TASK ITEM => Among the entries below, find all lines that include "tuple" and copy them.

#### DATA RECORDS

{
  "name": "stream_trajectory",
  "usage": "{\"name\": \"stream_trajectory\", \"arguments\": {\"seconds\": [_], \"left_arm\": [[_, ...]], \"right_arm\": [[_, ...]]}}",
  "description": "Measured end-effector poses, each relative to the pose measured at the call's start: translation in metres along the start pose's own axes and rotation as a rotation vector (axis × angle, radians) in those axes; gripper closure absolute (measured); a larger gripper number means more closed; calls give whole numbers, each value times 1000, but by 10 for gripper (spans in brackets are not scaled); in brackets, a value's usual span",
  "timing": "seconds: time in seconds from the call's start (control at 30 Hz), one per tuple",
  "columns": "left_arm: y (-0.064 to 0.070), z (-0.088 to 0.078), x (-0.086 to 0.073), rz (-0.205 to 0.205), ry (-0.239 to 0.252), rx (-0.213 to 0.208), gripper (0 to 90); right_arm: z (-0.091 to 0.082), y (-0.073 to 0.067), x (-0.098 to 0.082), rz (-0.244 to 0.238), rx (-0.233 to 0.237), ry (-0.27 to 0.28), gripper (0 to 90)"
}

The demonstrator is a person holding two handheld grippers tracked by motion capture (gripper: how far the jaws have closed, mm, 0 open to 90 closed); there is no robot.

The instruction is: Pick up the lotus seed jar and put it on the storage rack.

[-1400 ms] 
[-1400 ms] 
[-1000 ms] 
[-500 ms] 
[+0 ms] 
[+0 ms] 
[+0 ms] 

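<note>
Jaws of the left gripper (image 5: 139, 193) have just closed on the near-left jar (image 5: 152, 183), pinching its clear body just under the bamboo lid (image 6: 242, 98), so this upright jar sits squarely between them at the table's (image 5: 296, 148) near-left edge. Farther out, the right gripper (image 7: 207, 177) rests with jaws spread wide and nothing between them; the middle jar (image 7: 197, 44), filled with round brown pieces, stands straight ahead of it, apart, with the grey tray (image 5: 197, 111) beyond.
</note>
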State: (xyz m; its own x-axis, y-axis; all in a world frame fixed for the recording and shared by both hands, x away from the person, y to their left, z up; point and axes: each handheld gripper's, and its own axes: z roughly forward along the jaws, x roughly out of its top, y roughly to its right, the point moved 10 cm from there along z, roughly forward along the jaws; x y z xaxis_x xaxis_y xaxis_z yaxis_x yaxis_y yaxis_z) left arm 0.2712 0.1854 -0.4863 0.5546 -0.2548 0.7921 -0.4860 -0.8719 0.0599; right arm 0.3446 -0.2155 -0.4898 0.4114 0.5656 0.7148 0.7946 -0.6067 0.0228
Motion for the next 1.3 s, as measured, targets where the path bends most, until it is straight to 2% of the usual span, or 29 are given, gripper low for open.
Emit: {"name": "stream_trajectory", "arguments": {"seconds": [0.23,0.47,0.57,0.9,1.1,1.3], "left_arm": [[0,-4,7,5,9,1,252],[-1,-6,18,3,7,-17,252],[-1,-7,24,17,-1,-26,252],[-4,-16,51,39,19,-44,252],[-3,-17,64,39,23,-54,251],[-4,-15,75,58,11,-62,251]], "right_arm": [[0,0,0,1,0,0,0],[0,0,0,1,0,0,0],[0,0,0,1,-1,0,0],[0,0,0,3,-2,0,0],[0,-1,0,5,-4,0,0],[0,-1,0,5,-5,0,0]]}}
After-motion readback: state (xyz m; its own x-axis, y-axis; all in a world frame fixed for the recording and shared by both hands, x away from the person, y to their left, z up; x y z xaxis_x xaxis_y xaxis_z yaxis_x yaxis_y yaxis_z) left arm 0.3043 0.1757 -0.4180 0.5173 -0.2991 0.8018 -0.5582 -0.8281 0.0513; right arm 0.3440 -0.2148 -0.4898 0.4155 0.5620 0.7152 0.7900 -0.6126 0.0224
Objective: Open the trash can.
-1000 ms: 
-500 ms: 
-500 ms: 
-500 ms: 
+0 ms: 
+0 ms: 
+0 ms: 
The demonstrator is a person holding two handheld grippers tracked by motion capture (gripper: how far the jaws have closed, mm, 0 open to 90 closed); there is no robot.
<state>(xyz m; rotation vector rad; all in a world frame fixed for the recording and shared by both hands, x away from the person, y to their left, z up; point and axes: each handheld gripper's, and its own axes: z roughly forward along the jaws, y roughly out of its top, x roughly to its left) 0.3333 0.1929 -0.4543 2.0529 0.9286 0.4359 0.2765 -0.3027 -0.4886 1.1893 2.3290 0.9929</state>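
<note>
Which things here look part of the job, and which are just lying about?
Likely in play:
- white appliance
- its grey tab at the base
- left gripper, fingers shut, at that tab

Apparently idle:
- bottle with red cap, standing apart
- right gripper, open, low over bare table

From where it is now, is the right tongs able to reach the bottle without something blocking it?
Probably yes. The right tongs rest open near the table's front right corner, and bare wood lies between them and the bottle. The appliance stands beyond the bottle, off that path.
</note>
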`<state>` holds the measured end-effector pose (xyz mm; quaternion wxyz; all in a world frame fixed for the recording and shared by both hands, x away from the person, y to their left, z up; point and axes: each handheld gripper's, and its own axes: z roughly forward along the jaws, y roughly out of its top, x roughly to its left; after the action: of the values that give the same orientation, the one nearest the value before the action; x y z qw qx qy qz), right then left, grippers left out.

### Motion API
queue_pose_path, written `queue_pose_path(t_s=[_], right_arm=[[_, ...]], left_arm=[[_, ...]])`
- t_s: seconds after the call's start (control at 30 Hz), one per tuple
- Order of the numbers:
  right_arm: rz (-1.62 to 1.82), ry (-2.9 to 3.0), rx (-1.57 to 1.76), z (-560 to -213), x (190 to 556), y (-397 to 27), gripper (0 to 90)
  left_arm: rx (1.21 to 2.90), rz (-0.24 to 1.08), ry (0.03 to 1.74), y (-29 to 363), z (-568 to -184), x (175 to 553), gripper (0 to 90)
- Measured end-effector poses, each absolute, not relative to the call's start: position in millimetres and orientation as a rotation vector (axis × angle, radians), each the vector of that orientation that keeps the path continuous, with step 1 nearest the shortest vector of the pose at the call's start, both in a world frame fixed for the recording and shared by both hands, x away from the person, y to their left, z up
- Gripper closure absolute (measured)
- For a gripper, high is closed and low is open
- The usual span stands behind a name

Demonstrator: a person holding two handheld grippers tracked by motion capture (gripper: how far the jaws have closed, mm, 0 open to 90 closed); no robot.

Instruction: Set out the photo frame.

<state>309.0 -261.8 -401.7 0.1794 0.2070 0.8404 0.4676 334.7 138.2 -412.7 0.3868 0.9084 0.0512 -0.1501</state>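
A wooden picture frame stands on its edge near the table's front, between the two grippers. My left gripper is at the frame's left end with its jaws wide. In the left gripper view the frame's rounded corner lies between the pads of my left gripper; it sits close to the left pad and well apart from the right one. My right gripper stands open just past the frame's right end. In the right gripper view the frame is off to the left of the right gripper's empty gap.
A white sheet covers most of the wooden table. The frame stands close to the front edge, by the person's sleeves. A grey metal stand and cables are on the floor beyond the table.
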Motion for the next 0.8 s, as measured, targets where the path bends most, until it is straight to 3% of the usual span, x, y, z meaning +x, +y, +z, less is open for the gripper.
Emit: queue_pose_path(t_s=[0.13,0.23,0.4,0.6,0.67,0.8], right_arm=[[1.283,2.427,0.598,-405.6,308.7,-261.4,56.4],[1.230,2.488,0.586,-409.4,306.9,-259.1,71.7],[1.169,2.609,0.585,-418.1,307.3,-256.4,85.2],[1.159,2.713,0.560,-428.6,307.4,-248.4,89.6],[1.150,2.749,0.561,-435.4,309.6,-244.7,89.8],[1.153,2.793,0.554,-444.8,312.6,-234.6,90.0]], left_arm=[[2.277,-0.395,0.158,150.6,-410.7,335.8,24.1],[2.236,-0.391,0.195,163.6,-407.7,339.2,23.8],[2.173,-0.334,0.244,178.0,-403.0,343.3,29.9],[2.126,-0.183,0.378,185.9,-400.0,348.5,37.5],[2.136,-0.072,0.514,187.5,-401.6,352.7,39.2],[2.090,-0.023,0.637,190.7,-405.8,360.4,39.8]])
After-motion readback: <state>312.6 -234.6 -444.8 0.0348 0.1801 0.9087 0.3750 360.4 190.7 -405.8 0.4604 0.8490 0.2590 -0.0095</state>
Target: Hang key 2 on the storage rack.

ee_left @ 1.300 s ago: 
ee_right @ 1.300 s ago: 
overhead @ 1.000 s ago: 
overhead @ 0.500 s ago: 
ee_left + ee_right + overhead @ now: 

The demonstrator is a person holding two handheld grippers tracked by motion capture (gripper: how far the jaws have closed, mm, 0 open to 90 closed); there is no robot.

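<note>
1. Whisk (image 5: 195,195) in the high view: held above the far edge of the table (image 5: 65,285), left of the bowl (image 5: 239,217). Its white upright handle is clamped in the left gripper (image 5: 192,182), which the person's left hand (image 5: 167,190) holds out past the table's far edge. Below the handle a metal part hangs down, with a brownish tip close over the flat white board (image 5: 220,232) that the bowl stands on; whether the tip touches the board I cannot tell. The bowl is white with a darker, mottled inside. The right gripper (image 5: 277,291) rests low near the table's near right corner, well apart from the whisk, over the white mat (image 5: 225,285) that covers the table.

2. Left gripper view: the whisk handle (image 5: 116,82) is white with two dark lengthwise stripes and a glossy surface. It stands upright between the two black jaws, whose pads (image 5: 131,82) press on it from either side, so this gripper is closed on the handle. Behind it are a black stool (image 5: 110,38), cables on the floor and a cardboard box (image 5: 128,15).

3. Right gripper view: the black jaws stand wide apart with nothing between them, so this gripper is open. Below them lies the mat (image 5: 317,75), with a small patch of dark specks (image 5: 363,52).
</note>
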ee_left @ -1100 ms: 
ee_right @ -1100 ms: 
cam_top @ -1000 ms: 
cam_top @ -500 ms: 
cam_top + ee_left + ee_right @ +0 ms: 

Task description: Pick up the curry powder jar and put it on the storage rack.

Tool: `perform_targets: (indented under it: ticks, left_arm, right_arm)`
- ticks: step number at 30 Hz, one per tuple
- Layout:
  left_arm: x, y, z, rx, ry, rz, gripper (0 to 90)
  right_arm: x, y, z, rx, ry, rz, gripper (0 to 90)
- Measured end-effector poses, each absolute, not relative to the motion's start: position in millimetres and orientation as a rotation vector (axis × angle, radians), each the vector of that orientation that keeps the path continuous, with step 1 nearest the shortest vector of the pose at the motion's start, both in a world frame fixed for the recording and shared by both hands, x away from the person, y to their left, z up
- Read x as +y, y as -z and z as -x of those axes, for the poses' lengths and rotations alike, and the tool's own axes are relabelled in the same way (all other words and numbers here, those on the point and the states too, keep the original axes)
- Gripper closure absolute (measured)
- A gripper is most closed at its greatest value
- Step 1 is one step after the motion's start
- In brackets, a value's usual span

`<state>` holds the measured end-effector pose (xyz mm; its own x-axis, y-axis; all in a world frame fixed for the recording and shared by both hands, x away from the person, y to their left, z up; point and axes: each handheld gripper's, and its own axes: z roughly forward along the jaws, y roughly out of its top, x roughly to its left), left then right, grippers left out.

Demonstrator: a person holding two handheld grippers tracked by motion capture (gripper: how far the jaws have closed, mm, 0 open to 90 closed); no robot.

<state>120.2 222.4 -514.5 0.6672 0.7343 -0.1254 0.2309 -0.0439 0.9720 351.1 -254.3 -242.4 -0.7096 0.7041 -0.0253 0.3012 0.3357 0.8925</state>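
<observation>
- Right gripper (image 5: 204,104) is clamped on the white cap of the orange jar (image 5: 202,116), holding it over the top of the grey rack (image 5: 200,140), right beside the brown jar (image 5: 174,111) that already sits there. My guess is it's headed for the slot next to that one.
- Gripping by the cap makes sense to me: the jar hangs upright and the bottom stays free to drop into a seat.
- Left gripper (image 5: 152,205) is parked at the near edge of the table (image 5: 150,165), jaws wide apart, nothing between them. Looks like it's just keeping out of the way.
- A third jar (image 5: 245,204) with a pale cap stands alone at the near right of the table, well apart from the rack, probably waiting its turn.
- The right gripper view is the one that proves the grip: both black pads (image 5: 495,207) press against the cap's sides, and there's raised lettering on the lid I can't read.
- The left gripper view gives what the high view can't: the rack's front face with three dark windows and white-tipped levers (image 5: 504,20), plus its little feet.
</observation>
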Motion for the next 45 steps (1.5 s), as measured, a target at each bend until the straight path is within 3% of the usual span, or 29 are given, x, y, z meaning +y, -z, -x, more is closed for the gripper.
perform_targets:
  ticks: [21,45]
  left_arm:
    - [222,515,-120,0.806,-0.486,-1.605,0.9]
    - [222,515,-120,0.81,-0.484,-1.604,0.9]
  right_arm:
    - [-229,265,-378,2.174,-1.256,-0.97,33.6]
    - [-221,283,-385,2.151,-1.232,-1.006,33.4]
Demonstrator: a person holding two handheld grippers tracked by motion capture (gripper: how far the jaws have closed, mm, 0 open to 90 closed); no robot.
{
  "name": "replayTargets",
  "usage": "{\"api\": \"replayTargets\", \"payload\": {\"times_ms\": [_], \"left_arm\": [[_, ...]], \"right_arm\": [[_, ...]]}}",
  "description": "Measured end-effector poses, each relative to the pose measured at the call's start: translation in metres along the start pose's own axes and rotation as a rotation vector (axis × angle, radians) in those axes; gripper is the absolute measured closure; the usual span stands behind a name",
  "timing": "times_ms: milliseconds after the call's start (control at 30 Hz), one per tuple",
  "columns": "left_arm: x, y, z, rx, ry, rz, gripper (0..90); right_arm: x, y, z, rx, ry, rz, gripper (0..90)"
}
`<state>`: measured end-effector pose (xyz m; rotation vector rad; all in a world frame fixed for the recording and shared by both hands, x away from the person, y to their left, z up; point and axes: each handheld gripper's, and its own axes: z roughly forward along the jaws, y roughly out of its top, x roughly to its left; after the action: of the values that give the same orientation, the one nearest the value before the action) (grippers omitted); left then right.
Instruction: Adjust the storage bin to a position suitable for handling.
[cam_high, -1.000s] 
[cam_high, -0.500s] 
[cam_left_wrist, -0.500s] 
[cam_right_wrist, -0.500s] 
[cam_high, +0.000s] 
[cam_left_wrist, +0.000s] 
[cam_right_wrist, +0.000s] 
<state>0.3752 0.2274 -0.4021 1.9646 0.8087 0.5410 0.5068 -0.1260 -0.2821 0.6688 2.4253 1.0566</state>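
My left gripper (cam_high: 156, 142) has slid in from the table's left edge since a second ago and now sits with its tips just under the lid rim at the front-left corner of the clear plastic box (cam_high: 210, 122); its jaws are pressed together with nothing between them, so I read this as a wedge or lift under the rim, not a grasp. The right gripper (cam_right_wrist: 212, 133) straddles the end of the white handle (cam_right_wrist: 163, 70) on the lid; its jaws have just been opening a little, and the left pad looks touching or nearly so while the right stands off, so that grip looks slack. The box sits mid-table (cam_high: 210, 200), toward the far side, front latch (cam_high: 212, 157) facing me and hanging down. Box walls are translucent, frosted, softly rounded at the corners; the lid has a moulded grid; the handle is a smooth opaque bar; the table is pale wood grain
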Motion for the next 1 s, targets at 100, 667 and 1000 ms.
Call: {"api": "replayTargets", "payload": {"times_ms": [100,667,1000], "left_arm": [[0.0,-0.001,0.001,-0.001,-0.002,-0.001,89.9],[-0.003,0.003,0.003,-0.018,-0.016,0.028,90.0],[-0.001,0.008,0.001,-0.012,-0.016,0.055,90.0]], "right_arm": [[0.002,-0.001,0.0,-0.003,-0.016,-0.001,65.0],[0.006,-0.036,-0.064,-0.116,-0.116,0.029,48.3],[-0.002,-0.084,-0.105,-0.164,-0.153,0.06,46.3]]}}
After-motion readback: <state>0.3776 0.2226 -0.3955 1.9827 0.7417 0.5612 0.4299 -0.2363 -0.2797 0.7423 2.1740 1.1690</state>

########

TASK RESULT =>
  "timing": "seconds: time in seconds from the call's start (control at 30 Hz), one per tuple",
- t_s: seconds after the call's start (control at 30 Hz), one per tuple
- ticks: step number at 30 Hz, one per tuple
  "timing": "times_ms: milliseconds after the call's start (control at 30 Hz), one per tuple",

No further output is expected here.